Back on Blossom Street (Blossom Street #4)
Page 54“Lydia?” she asked as I stroked the brush down the length of her hair.
“Yes, Mom?”
“Who were those nice young girls?”
I smiled, but it was a smile of sadness and resignation. “Those are Margaret’s daughters, Julia and Hailey.”
My mother sighed. “Oh, of course. What’s the matter with me that I can’t remember my own granddaughters?”
“Mom, don’t worry. Julia and Hailey know who you are and that’s what’s important.” The diagnosis was official now. Mom had Alzheimer’s. As the disease progressed, I knew there’d come a time when Mom no longer recognized me. I’d deal with it; I would have no choice. I’d remember her as the young wife in photographs from the ’60s and ’70s, as the mother who’d walked me to school and sewed my Halloween costumes, as the grief-stricken widow and the old woman she was now. And all the moments in between. My mother.
“Is Margaret coming?” Mom asked in a tentative voice.
“Soon.” My sister would come by sometime on Monday. We alternated visits, which helped. I was grateful for Margaret and the way taking care of Mom had strengthened the bond we shared as sisters.
“She’s going to be a star,” Mom told me.
I knew my mother was thinking about Margaret’s high-school days and her athletic success. I was the brains of the family, supposedly. I did take pride in the fact that I’d graduated with my high-school class despite missing almost my entire junior year while battling cancer.
Brad, Cody and Chase were waiting for me at Green Lake. The three-mile walk around the lake was a favorite exercise of mine. Brad and Cody loved it, too, and Chase was quivering with excitement as he and Cody set off on their run.

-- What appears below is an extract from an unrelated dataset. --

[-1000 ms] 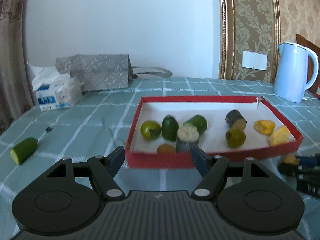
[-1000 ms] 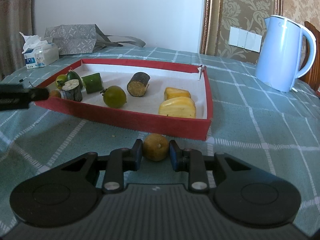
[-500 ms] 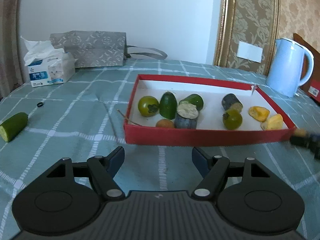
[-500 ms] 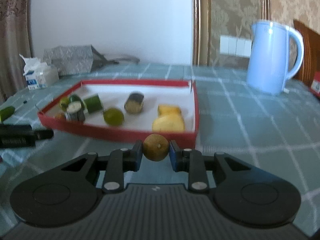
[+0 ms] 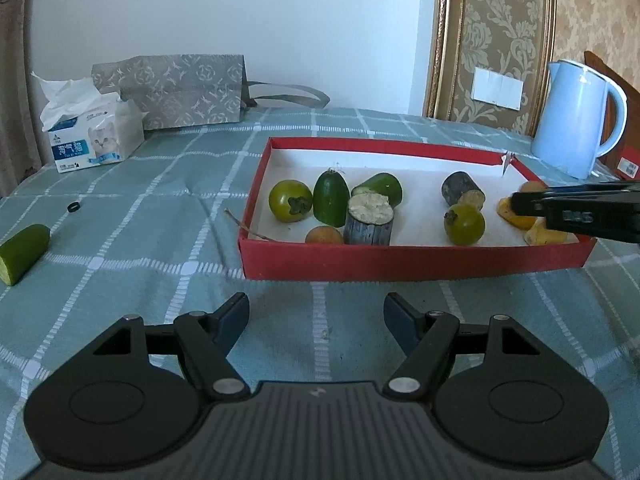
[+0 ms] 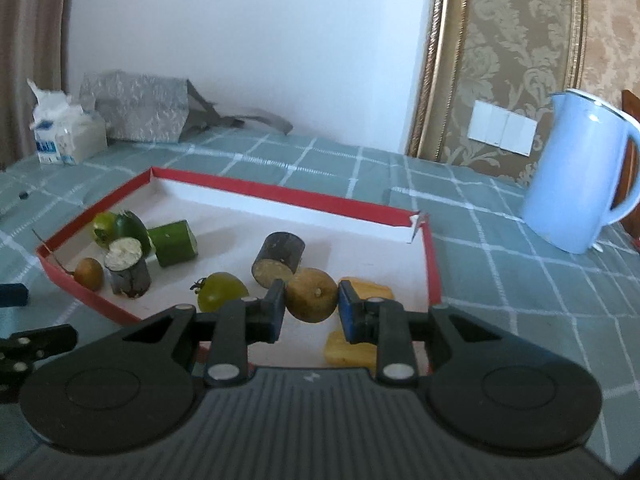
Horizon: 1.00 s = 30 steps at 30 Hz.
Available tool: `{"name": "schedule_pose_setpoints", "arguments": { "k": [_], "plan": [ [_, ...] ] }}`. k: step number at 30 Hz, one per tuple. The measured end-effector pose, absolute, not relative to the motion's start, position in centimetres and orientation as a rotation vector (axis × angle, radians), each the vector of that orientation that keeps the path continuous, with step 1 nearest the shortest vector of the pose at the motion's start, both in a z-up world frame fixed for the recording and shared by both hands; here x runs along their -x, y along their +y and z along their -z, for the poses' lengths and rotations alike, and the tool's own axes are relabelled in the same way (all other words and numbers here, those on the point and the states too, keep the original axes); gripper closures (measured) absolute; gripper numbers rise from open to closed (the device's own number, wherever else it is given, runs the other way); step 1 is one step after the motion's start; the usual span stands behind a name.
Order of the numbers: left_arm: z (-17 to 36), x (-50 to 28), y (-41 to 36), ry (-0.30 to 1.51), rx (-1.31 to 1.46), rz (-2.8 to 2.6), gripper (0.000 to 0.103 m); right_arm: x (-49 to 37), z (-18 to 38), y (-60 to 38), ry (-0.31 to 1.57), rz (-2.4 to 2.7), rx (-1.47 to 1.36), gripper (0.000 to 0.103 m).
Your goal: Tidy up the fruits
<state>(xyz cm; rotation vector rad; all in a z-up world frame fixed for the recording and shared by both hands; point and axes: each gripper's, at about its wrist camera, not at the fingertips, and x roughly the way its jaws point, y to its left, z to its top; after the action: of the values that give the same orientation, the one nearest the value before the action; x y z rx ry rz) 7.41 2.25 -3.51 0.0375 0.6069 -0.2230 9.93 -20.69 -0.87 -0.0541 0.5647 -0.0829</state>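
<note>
**Brown fruit over the box, ready to drop in**

Your right gripper (image 6: 312,307) clamps the small round brown fruit (image 6: 311,295) above the red box's (image 6: 434,268) near right part, stem dimple facing you; it has no real long axis. Next, lower it onto bare white liner and release. Your left gripper (image 5: 316,316) stands wide and empty. Farther left, a cucumber piece (image 5: 22,253) waits outside.

Two green persimmons (image 5: 290,201), three cucumber pieces (image 5: 330,199), two sugarcane stubs (image 5: 369,219), two longans (image 6: 311,295).
</note>
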Motion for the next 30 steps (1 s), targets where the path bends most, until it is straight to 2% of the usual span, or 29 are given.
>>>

“How’s your mom doing?” Brad asked.
I thought about the question she’d asked me—who Julia and Hailey were—and shrugged. “She’s in good spirits.”
“I’m glad.”
Brad knew I’d agonized over the decision to move Mom yet again, and so soon after her last move. Until Margaret told me, I hadn’t been aware how long she’d been suffering from memory loss. But Dad had known and he’d been covering for her and I’d never suspected.
Brad and I started down the path, hands linked. He talked about one thing and another, and I responded at the appropriate times, but my mind was in a dozen different places.
I was thinking about Carol and her baby.
Colette, too.
It’d been a shock when she told me she was pregnant. And married! Needless to say, she’d moved out of the apartment and in with Christian. Which meant I’d be looking for a new tenant soon, and that was fine. Susannah was going to miss her, but it seemed Chrissie enjoyed working in the flower shop, and she’d be there all summer.
“You’re very quiet,” my husband said.
“I’ve been thinking…about a lot of things.”
“Tell me one,” he said.
I sorted through the most pressing of the thoughts dancing in my head. “I’m afraid my mother won’t live much longer,” I said and felt an immediate sense of pain. It was the first time I’d admitted this to Brad and the knowledge that I’d soon be without my mother left me feeling bereft and alone.
“That frightens you, doesn’t it?”
“It does, more than I realized it would,” I told him, but found myself unable to describe my feelings beyond this awareness of impending loss. Life without Mom—I could hardly imagine it. She was no longer the person she’d been, and yet she would always be my mom.
“Then treasure the time you still have with her,” Brad suggested gently.
I nodded.
“Margaret phoned,” he told me. “She wanted me to pass along the news.”
“Danny Chesterfield’s been sentenced.”
Margaret had followed the case closely; according to her, Danny had reached a plea agreement with the prosecuting attorney’s office. He would be serving a ten-year prison term. To my way of thinking, he was already serving his sentence, and it had nothing to do with his time behind bars.
“Mom, Dad!” Cody shouted frantically as Chase ran toward us, dragging his leash. “Catch him for me.”
Brad reached out and grabbed the dog’s leash. Laughing, Cody caught up with us and hugged his father. “Thanks, Dad,” he said, breathless with exhilaration and joy.
Joy.
I felt it, too, in every cancer-free cell of my body. I was at peace with my life and with the future, whatever it held.